Le due forze si incontrarono appena fuori la città e la cavalleria catafratta romana, guidata da Giovanni l'Armeno, immediatamente ruppe le linee dei Vandali attaccando e ritirandosi per tre volte.
Durante la terza carica Tzazon fu ucciso sotto gli occhi di Gelimero che, come era già successo ad Ad Decimum, si perse d'animo e fece arretrare le truppe che in breve ripiegarono disordinatamente verso il campo fortificato.
Gelimero, compreso che tutto era perduto, fuggì con un piccolo seguito in Numidia, mentre i rimanenti Vandali cessarono di resistere e abbandonarono il loro accampamento al saccheggio dei Romani.

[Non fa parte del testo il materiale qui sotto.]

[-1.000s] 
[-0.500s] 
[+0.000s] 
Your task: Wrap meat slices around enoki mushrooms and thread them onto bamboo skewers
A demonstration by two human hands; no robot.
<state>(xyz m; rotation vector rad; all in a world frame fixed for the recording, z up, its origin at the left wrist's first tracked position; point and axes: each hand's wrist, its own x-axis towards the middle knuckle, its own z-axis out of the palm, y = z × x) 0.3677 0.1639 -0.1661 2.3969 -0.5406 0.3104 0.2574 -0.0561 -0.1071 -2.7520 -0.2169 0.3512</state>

Gelimero si ritirò prima ad Hippo Regius (Ippona) e poi si asserragliò nella cittadina di Medeus sul Monte Papua, dei cui abitanti Mauri poteva fidarsi. Belisario inviò un distaccamento di 400 eruli al comando di Fara ad assediare la roccaforte. L'assedio si protrasse per tutto l'inverno, soltanto in marzo infatti, dopo aver ricevuto l'assicurazione che sarebbe stato risparmiato e trattato bene, il re dei Vandali accettò la resa.
Nell'aprile 534, venne restaurato il vecchio sistema provinciale romano con la ricostituzione della prefettura del pretorio d'Africa - a cui fu preposto l'eunuco Salomone - che perdurò fino al 590 circa quando l'imperatore Maurizio (582-602) la riorganizzò in Esarcato.

(1) La sorella di Teodorico il grande, Amalafrida, aveva sposato nel 500 Trasamondo, re dei Vandali - a cui aveva portato in dote la città siciliana di Lilibeo - nell'ottica di consolidare l'alleanza tra i due popoli. Alla morte del marito (523), quando il suo successore Ilderico diede seguito ad una politica filobizantina e richiamò dall'esilio i vescovi ortodossi, Amalafrida si pose a capo della fazione ariana che si ribellò anche con le armi a questa politica. Fu quindi arrestata e gettata in prigione dove morì.